◆ Action item
All lines from the one containing "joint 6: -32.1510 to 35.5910" down to the one containing "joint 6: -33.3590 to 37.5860", both ends included, are to be given again exactly; omit the rest of the listing below.

◆ Given data
· · · · ·

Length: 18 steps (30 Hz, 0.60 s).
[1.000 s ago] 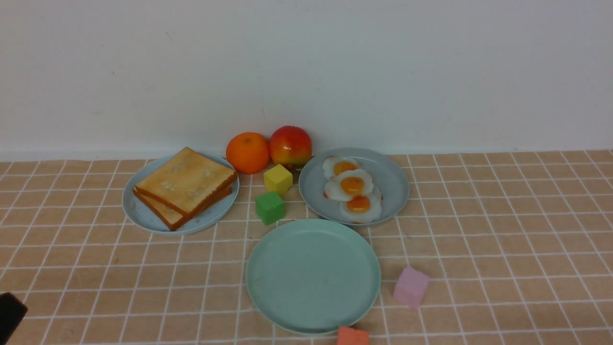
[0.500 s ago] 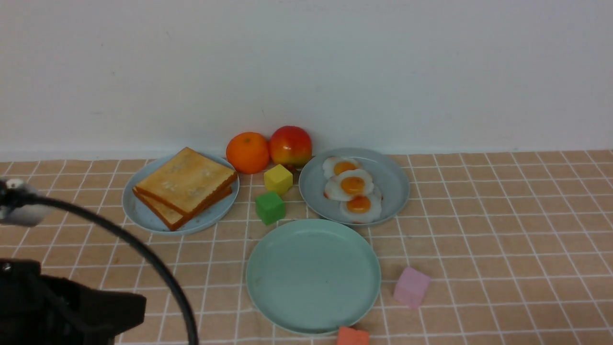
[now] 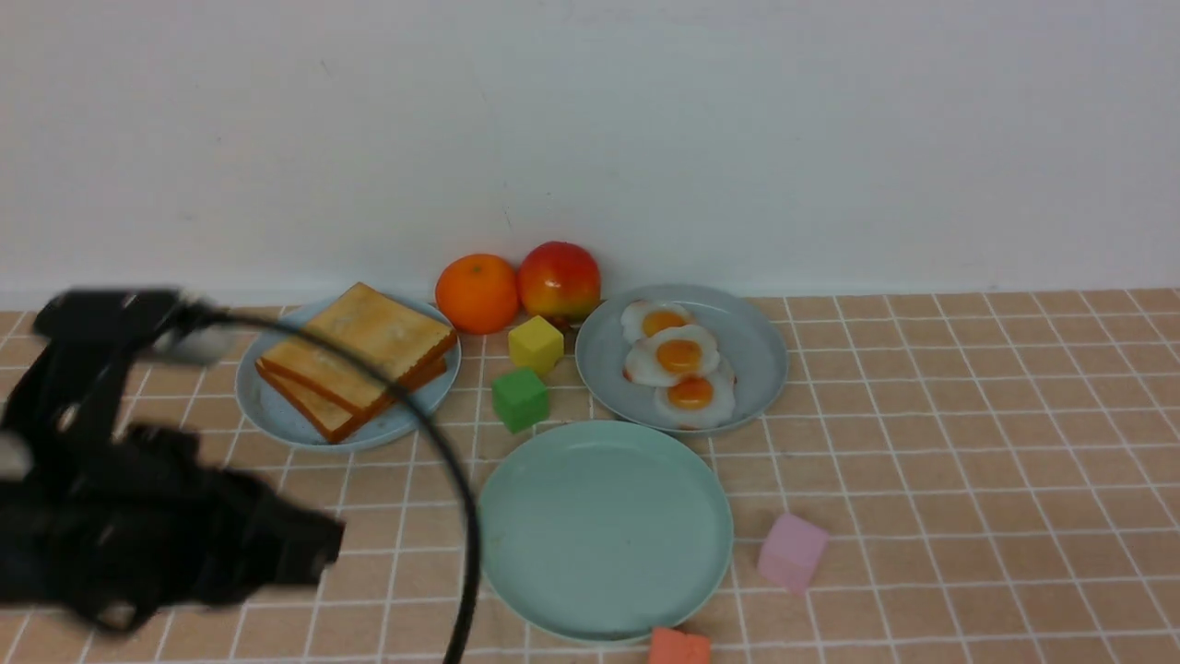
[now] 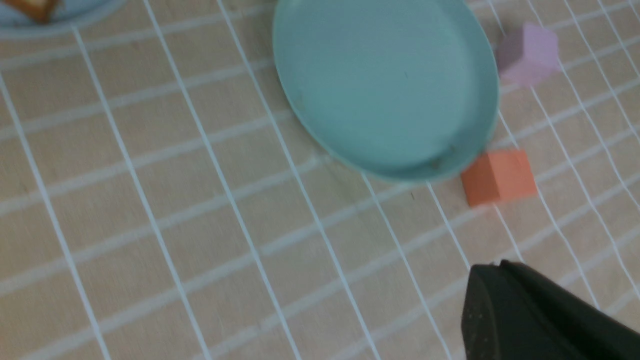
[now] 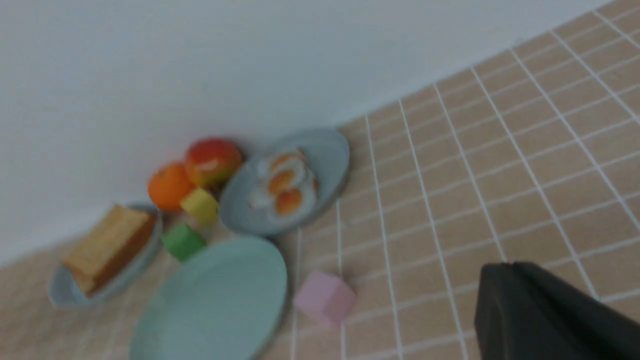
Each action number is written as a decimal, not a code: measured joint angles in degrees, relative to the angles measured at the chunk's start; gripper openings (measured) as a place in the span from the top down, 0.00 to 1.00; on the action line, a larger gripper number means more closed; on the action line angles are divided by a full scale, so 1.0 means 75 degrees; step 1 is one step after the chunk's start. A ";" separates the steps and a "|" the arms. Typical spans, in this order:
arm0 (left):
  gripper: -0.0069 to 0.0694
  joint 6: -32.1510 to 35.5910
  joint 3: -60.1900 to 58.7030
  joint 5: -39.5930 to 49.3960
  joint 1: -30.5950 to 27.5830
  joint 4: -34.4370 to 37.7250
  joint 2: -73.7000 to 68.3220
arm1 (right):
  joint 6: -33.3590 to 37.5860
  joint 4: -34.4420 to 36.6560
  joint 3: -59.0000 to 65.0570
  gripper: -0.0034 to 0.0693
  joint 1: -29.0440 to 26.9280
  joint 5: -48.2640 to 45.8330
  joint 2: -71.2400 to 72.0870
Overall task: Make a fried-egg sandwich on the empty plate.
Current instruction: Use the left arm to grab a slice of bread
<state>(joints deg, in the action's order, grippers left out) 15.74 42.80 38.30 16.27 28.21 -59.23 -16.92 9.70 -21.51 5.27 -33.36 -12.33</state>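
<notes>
Two stacked toast slices [image 3: 355,355] lie on a pale blue plate [image 3: 263,406] at the back left. Three fried eggs [image 3: 680,357] lie on a grey-blue plate [image 3: 761,355] at the back right. The mint-green plate [image 3: 604,530] sits bare in front of them; it also shows in the left wrist view [image 4: 385,85] and the right wrist view [image 5: 215,300]. My left gripper [image 3: 318,549] is shut and empty, left of the mint-green plate; in its wrist view [image 4: 492,267] it hangs over bare cloth. My right gripper [image 5: 505,265] is shut and empty, out of the front view.
An orange [image 3: 477,293] and an apple [image 3: 559,279] stand by the wall. A yellow cube [image 3: 535,344] and a green cube [image 3: 520,398] sit between the back plates. A pink cube [image 3: 791,551] and an orange-red cube [image 3: 679,647] lie beside the mint-green plate.
My left arm has come up from the lower left corner and moved forward and right, toward the plates. Nothing on the table has moved.
</notes>
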 joint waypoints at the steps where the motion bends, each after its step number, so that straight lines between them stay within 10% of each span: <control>1: 0.93 0.0000 0.0503 -0.0220 0.0000 -0.0266 -0.0575 | 0.0766 0.0000 -0.1008 0.95 0.0000 -0.1283 -0.0793; 7: 0.93 0.0000 0.2248 -0.0849 0.0000 -0.1905 -0.3077 | 0.2404 0.0007 -0.3086 0.95 0.0000 -0.3824 -0.2713; 18: 0.73 -0.0276 0.5262 -0.0240 -0.0024 -0.4065 -0.6580 | 0.2634 0.0217 -0.3505 0.95 0.0000 -0.4106 -0.3172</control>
<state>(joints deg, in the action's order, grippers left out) 13.67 82.26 36.50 16.09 -2.28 -108.59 2.83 11.33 -47.80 5.27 -64.15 -36.12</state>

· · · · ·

◆ Reply
  joint 6: -32.1510 to 35.5910
  joint 3: -60.1900 to 58.7030
  joint 5: -39.5930 to 49.3960
  joint 1: -30.5950 to 27.5830
  joint 4: -34.4370 to 37.7250
  joint 2: -73.7000 to 68.3220
arm1 (right):
  joint 6: -33.3590 to 37.5860

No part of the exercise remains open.